Are boutique Sis better at introducing new technology platforms?

I've worked for large companies, small companies, start-ups and I've worked with various technologies – in all phases of their maturity life cycle everything from mainframes to ERPs, to client-server to SOAs. Over the past 15 years in IT something that has always proven to be true by observation, if not by science is that boutique SIs are uniquely suited to introduce a new technology platform.

I look to HP (later on an Agilent division) as one example. Back in 90s when corporations were testing the waters with ERPs, it wasn't the big 6 firms that came to the rescue. It was the smaller, local boutique SIs that came in to help lay the foundation for small scale ERP projects.

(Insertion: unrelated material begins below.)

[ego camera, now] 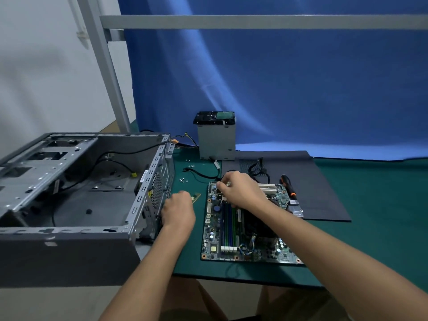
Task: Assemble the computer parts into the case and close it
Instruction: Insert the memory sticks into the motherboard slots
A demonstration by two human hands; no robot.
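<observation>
the step in hand looks like fitting memory on the motherboard (216, 230), before the board goes into the case (69, 258). the motherboard lies flat on the table (382, 205), directly under the right grip (240, 192) and just to the right of the left grip (178, 210). the open case stands to the left of the left grip, nearly touching it.

the left grip is closed into a fist, and a short green end of a memory stick (196, 195) comes out on its far side, so it appears to hold the stick. the right grip has its fingers bent down at the far end of the memory slots (228, 225). i cannot tell if it pinches something or only presses there, perhaps on a latch.

the long axis of the board runs from near to far, away from the person, and the slots run the same way below the right grip. the stick lies nearly flat, and its free end points away and a little to the right, toward the right grip.

in my judgement the next move needs the stick turned parallel to a free slot, with its contact edge down and the notch matched, and then an even push at both ends. a tilted stick could jam.

a screwdriver (287, 185) lies just beyond the right grip.
</observation>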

Of course by the mid-to-late 1990s, all the big consulting firms had their ERP practices (much of which was acquisition of the aforementioned small boutique firms or their employees).

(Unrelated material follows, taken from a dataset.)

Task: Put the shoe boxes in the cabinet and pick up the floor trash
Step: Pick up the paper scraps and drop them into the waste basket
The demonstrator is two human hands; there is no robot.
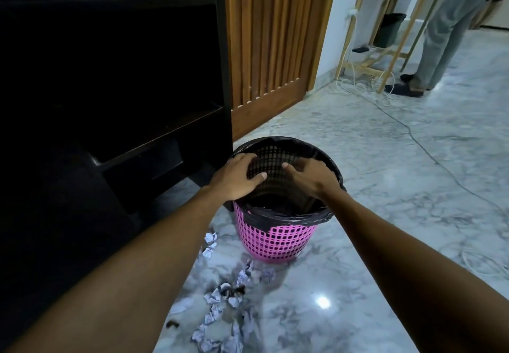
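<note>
Littering marble: crumpled paper scraps (220, 303) (white, balled)

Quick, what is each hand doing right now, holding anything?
Left hand: open, resting on the rim of the pink plastic mesh bin, holding nothing.
Right hand: open over the bin, holding nothing.

grey-veined marble floor (385, 159), glossy, with a bright glare spot (322, 301) near the bottom. a slatted wooden door (272, 35) stands beside a pale wall (333, 35). further right, a light wooden rack (385, 22) (a dark bin (389, 29) on its shelf) with white cables (358, 82) trailing at its foot.
</note>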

Fast forward to today and we again see the same cycle with SOA. Small boutiques SIs are slowly bringing SOA technology to the table for large corporations. Without naming a certain valley software company, I'll share this-- a pre-sales guy I recently worked with even told me that he prefers to work with boutique SIs rather than the consulting arm of his own employer. So what is it?

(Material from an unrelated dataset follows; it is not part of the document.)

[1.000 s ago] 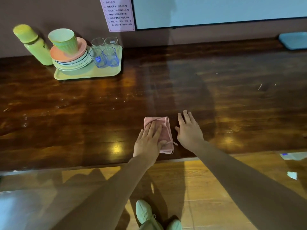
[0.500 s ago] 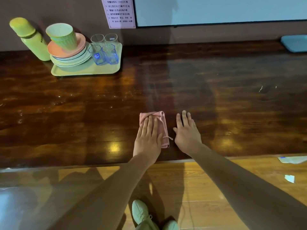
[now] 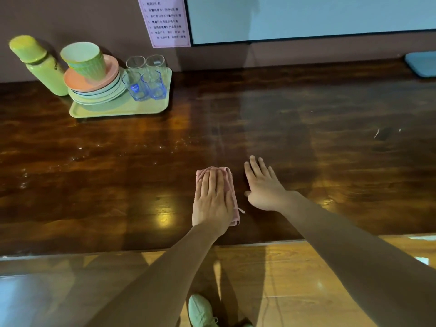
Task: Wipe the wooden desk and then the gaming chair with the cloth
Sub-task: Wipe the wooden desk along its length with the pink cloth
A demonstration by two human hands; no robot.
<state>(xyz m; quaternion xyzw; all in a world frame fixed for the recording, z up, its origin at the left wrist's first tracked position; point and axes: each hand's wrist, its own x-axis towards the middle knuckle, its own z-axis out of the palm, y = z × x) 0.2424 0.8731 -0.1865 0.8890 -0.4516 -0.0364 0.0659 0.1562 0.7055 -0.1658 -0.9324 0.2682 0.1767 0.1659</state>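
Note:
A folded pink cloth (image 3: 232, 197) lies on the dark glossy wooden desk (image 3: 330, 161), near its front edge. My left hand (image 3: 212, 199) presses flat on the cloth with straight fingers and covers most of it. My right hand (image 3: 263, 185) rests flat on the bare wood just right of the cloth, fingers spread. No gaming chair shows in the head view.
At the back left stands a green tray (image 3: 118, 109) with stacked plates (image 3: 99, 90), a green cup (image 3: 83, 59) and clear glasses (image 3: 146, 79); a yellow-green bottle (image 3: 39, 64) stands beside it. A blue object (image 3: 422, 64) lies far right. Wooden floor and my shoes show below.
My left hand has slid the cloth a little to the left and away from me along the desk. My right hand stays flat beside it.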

I think it comes down to a few simple ingredients that the big companies can't replicate for each and every new technology because the risks are too high for them. What boutique SI offer is the following:

  • Intense expertise in the new field
    • either having invented part of it, worked on it from inception, or simply having earned the stripes through a few major projects
  • Flexibility to work & invest outside a set project plan and strategies
  • Lessened (yet loftier) expectations
    • Boutique SIs often afford the luxury of having lessened expectations from a project management perspective. Large companies are expected to look, act, and behave a certain way; often tying their hands. Boutiques can shuffle around people from client to client and while there might be downtime here and there, clients tend to forgive and adjust more than with a Fortune 500.
    • Don't let the lessened expectations lull you into a sopophoric state. Boutique SIs are not strong on the cash flow statement, they involve more risk, tend to be over all younger. There is an expectation from the client that the risk is made up for with a unique, cost-effective, and elegant architectural use of the new technology. The end goals are definitely loftier on the boutique SI.
  • Boutique SIs are as famous as their last success; whereas larger consulting companies, independent or arms of software companies are assured some level of business because of their name and history. Customers benefit from the hunger to succeed that Boutique SIs are motivated by because they will find ways to make things work with available resources (people, h/w, technology, time, otherwise).

At a client we recently worked at, two of the valley's big guys did not deliver. Overall, the client was left feeling frustrated. We were brought in to guide the architecture and development of the SOA; however, the overarching project was handled by the big guys. Needless to say, we have been asked to own a larger piece of the puzzle for the second phase; we can and will make things work whereas the big guys proved that its more important to have all the i`s dotted and t's crossed.